The data below must be copied in full and without any change.

### Data

↓↓↓

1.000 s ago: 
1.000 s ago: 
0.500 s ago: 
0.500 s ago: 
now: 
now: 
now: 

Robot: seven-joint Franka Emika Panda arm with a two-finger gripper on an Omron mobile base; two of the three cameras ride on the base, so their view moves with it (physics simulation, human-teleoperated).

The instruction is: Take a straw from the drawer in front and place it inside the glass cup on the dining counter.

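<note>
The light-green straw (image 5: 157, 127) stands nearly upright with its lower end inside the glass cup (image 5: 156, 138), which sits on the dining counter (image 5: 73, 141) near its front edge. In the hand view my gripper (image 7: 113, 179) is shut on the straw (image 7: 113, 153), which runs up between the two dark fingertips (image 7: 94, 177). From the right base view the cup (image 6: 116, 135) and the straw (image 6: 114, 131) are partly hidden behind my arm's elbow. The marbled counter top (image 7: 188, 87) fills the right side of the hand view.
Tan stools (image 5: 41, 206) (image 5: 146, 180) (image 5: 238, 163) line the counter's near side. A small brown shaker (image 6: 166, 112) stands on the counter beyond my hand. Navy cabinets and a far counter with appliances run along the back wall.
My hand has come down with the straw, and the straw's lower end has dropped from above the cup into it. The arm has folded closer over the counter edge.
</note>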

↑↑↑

### Exercise response
1.000 s ago: 
1.000 s ago: 
0.500 s ago: 
0.500 s ago: 
now: 
now: 
now: 

Robot: seven-joint Franka Emika Panda arm with a two-finger gripper on an Omron mobile base; two of the three cameras ride on the base, so their view moves with it (physics simulation, human-teleoperated).

The instruction is: Take a straw from the drawer in front and place it inside the glass cup on the dining counter.

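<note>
The light-green straw (image 5: 157, 127) stands nearly upright with its lower end inside the glass cup (image 5: 156, 138), which sits on the dining counter (image 5: 73, 141) near its front edge. In the hand view my gripper (image 7: 113, 179) is shut on the straw (image 7: 113, 153), which runs up between the two dark fingertips (image 7: 94, 177). From the right base view the cup (image 6: 116, 135) and the straw (image 6: 114, 131) are partly hidden behind my arm's elbow. The marbled counter top (image 7: 188, 87) fills the right side of the hand view.
Tan stools (image 5: 41, 206) (image 5: 146, 180) (image 5: 238, 163) line the counter's near side. A small brown shaker (image 6: 166, 112) stands on the counter beyond my hand. Navy cabinets and a far counter with appliances run along the back wall.
My hand has come down with the straw, and the straw's lower end has dropped from above the cup into it. The arm has folded closer over the counter edge.
</note>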

Nothing else is required to complete this exercise.